▶ Assigned task: How many lines of the entries hold the string "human"? Reply with the number alone.

--- --- ---

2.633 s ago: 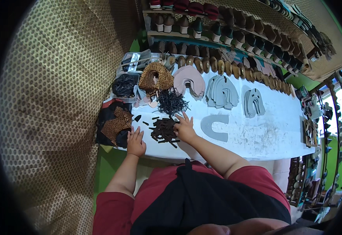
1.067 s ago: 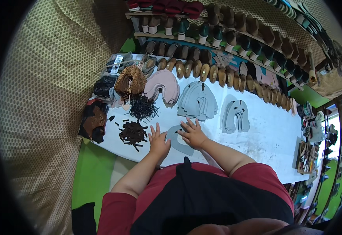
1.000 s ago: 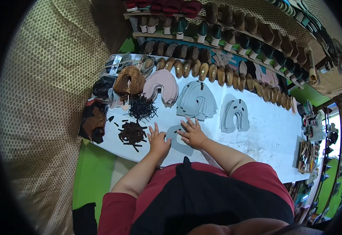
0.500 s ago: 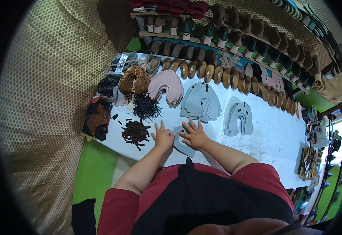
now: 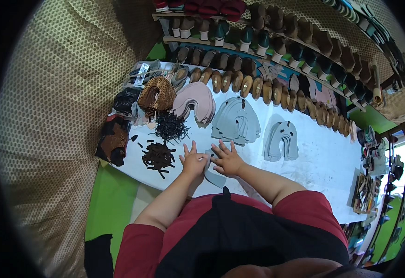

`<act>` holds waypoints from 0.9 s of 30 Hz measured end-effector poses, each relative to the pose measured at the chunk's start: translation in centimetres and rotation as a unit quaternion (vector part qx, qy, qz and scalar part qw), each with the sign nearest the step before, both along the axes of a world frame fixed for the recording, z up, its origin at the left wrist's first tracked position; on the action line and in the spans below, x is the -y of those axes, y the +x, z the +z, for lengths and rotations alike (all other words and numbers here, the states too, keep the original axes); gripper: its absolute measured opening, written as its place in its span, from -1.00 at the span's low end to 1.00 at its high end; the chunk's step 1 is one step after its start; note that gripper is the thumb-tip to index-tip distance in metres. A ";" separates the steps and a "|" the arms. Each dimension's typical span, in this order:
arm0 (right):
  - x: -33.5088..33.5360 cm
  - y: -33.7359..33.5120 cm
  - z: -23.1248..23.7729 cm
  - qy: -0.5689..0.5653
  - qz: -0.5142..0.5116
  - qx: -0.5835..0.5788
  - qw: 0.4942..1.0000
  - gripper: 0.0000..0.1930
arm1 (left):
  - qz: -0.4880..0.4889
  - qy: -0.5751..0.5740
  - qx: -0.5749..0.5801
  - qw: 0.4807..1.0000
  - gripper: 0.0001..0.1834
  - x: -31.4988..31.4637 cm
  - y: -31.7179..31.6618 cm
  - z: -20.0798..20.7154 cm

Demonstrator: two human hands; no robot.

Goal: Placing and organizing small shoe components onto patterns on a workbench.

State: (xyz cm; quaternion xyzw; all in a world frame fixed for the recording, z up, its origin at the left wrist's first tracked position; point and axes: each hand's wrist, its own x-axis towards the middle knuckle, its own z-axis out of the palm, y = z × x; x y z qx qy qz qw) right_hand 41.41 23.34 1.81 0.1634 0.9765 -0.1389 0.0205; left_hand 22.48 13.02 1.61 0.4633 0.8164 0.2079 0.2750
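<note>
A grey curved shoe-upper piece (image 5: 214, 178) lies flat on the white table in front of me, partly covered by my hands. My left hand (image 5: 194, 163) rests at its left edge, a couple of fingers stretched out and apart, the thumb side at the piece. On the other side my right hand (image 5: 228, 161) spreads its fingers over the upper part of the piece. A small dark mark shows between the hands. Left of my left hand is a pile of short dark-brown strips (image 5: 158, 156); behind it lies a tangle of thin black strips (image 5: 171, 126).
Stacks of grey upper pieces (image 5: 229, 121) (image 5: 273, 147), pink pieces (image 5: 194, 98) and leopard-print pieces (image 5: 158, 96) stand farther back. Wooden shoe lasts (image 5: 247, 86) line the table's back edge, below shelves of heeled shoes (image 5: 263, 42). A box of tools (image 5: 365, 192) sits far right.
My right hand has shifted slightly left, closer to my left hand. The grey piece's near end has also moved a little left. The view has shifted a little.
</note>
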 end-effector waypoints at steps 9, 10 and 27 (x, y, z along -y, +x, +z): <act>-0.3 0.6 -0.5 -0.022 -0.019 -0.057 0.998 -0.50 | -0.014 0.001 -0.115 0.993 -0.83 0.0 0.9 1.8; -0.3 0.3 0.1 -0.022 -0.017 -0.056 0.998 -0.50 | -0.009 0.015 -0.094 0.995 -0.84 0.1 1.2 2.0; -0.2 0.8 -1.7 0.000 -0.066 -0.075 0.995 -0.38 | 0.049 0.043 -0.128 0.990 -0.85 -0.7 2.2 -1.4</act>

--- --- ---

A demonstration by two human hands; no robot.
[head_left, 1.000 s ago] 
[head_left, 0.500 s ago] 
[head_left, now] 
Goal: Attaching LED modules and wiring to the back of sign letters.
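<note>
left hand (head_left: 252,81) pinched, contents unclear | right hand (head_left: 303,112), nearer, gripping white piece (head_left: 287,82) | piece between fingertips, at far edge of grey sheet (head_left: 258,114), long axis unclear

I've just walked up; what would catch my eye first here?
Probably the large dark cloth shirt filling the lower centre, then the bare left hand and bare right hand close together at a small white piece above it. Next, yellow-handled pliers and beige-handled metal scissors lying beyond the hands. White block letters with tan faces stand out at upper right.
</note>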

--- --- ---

▶ Written answer: 2